A NURSING assistant accused of stealing two lots of pension money from a disabled woman has been cleared of both charges at Bolton Crown Court.

A jury returned a not guilty verdict to a second charge of theft against Irene Hill after clearing her of a first charge.

The jury had been sent home overnight and was sent out again yesterday to consider its verdict on the second charge.

Hill, a nursing assistant with 19 years experience, had visited the 87-year-old woman at her home to administer eye drops.

Two amounts of pension cash had disappeared from the pensioner's handbag and Hill had been in the house on both occasions.

Hill had visited the woman, who is housebound and partially deaf, at her flat to administer the drops after the woman had a cataract operation.

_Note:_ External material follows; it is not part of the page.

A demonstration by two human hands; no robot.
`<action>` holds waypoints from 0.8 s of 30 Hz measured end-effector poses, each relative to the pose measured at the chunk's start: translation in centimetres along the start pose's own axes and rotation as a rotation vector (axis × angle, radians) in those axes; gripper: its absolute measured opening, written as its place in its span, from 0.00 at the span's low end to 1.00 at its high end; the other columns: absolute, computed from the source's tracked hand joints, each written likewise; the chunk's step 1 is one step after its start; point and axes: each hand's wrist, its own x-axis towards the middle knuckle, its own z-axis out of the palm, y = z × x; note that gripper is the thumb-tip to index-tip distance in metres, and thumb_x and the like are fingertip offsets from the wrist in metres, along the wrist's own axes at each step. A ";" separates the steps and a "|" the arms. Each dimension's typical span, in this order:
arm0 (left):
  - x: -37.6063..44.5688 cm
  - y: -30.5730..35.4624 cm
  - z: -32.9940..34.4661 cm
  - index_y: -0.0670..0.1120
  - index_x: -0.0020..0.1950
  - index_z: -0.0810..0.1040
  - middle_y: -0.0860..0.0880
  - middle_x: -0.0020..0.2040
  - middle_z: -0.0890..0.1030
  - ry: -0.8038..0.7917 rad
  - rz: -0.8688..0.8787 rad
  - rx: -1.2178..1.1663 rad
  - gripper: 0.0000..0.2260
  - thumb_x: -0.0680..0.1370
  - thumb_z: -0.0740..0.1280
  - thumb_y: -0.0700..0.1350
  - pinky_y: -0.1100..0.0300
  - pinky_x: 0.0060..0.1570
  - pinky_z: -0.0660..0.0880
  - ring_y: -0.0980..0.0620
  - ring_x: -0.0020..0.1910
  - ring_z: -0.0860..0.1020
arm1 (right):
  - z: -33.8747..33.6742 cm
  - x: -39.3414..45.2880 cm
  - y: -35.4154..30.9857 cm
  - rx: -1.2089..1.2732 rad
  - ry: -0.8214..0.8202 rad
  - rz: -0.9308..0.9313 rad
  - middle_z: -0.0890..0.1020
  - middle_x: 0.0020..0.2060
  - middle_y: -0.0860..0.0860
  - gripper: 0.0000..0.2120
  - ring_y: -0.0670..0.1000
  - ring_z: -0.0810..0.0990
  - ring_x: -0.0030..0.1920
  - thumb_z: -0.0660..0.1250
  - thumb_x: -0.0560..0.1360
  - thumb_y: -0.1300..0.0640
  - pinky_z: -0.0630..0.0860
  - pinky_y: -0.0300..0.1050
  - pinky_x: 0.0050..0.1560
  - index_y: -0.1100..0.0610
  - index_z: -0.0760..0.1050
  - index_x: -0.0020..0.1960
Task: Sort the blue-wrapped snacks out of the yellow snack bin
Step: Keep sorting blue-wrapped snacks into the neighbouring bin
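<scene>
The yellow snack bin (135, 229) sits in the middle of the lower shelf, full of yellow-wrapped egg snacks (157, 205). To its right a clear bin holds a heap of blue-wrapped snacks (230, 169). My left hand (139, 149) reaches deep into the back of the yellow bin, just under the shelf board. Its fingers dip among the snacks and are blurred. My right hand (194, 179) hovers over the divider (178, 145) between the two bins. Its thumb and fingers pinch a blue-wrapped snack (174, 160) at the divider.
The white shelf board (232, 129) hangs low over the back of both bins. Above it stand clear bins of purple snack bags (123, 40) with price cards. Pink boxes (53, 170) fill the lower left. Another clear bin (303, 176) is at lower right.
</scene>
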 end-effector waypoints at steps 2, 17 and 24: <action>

On the first occasion the pensioner said £168 was missing from her purse, and seven days later the woman said £170 was missing.

Mrs Hill denied she had taken the money from the pensioner and said that on both occasions she had put the drops in her eyes and then left.

Hill, aged 37, a mother of three, of Nandywell, Little Lever, had denied two counts of theft.

A mother of three, she said she was a nursing auxiliary working in the community with 19 years experience.

Hill agreed she had visited the pensioner on June 20 and twice on June 27 last year to administer eye drops. But she said she put drops in the woman's eyes and then left and that sequence of events was the same on every visit.